セクハラに対する認識ギャップが問題

セクハラ被害告発の波に揺れるハリウッド。
大昔のことをなぜ今になって・・・と男性たちは戦々恐々としているようですが、昔は今以上に、被害の声をあげにくい閉鎖的な社会だったということでしょう。

昔ほどではなくても、今も尚、被害者が拒絶したり訴えたりすることへの抵抗感と社会からの非難は少なからずあります。

その要因の一つが、男性の認識不足にあると考えます。

ハリウッドの例は置いておいて、日本企業で近年生じているセクハラ問題の例を見ていると、恐らく男性たちにはさほどの「悪気」がありません。

コミュニケーションの一環だったり、どう女性と接して良いかわからず無難な方法を選んだらセクハラと言われてしまったり・・・という例が多いように感じます。
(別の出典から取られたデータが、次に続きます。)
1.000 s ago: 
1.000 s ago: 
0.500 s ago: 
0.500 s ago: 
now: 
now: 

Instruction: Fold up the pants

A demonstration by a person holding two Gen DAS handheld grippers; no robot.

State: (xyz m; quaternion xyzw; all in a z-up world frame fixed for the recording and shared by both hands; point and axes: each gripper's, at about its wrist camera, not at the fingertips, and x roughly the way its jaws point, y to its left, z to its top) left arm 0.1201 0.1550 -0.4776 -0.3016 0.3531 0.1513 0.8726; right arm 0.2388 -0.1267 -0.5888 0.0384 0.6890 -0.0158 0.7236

お尻を触ってコミュニケーション?猥談で職場の空気を和ませる?
多くの女性にとっては理解不能な言い訳です。
他にコミュニケーションの手段はいくらでもあるでしょう!と、開いた口がふさがりません。

ただ、無理もないのです。
年配の男性たちにとって、職場内で女性が一緒に働いているという状況自体が「異様」であり、彼らにとっては昔から女性というのは男性を癒やし助け決して男性よりも前にも上にも立たない奥ゆかしくも性的な存在だったのですから。
女性が働く場といえば飲み屋さんで、多少のスキンシップと猥談がコミュニケーションの基本、という時代を生きてきたのですから。

「やめてください」と拒絶すれば「このくらいのことで」「本当は嬉しいくせに」「誰に向かって口を利いている」と、また理解不能な反応に被害者は苦しめられます。

この性別間ギャップと言いましょうか、世代間ギャップと言いましょうか、溝を埋めることがセクハラ対策の第一歩です。

まず、社内研修などを定期的に行い、どのような行為がセクハラとされるのか、拒絶されたらどうするべきか、拒絶されなくてもやってはいけないこと、現代社会の一般的な常識等を、認識してもらう機会を設けます。

もしも「何がいけないのか」と反論する社員がいれば、「では、あなたの娘さんや奥様が同じことを言われたりされたりしたら、どう感じますか?」と問います。
概ね、この時点で認識を改めてもらえます。

常に自分や自分の身近な人に置きかえて考える習慣を身につけると、逆ギレはなくなります。

もちろん、これらだけでは完全に廃絶することはできませんので、予め、社内の防止体制を徹底しておくことが肝要です。
社内報などで注意を喚起する、就業規則に禁止の旨と加害者処分のルールを明記する、相談窓口を整え機能させる、などが考えられます。